● Problem details: Your task is to copy the stretch of lines in the records below that begins with the line containing "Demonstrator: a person" and ends with the line containing "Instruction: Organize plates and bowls", exactly as written, with nothing added.

(Data records)
[Start of section]

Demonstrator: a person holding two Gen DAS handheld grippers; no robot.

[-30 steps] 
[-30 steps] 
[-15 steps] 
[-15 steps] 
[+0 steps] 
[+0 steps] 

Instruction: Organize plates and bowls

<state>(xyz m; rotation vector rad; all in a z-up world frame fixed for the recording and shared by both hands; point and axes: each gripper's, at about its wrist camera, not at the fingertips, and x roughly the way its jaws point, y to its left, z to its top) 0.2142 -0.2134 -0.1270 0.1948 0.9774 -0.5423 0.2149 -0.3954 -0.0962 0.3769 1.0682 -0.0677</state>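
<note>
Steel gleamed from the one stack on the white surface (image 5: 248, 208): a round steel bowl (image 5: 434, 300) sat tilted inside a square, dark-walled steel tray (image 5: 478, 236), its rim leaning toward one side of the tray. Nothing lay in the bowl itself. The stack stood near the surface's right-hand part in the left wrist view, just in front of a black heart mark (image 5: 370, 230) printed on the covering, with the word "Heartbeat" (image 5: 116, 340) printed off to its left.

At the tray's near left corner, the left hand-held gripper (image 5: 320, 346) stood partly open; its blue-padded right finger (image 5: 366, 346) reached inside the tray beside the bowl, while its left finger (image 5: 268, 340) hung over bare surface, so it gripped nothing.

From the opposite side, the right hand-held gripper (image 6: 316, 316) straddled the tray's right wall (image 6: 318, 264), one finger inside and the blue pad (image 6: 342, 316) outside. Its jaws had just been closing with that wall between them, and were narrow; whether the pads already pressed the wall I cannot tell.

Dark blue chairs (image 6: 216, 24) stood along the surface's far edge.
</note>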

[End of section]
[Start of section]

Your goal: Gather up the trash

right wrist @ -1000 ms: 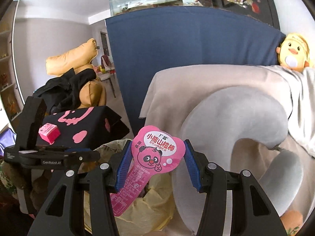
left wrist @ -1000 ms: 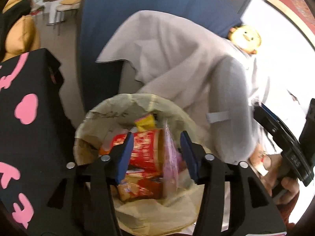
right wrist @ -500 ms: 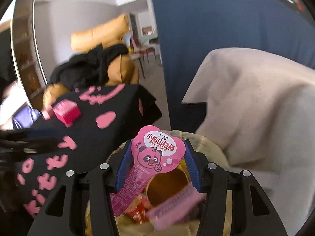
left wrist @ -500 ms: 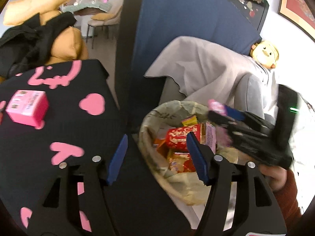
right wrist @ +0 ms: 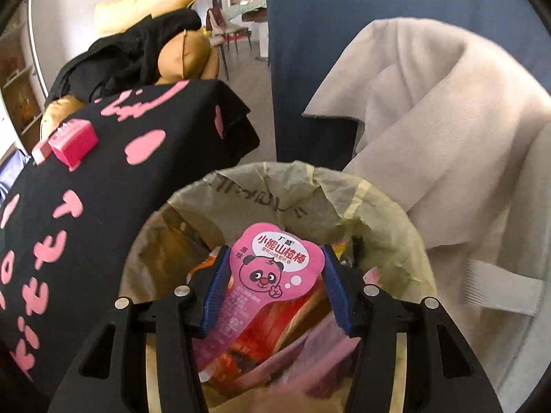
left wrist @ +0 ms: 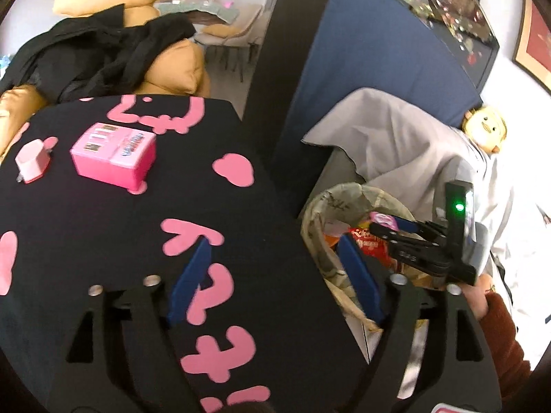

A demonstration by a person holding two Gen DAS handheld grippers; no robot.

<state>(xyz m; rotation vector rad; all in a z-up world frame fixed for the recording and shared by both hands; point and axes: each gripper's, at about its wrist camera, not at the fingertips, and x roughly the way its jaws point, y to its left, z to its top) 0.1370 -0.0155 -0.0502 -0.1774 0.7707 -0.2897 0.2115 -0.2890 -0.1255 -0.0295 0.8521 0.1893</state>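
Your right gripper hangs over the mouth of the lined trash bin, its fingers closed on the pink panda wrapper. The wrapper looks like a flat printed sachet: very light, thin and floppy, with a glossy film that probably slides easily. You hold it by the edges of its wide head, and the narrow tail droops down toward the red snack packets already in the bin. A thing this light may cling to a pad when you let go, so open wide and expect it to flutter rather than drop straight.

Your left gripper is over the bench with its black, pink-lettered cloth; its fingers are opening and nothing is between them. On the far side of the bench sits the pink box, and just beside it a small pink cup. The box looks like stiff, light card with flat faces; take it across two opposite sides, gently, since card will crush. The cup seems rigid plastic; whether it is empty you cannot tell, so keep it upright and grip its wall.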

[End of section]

● Exercise answer:
Demonstrator: a person holding two Gen DAS handheld grippers; no robot.

[-30 steps] 
[-30 steps] 
[-15 steps] 
[-15 steps] 
[+0 steps] 
[+0 steps] 

Instruction: Organize plates and bowls

The exercise has been carried out completely.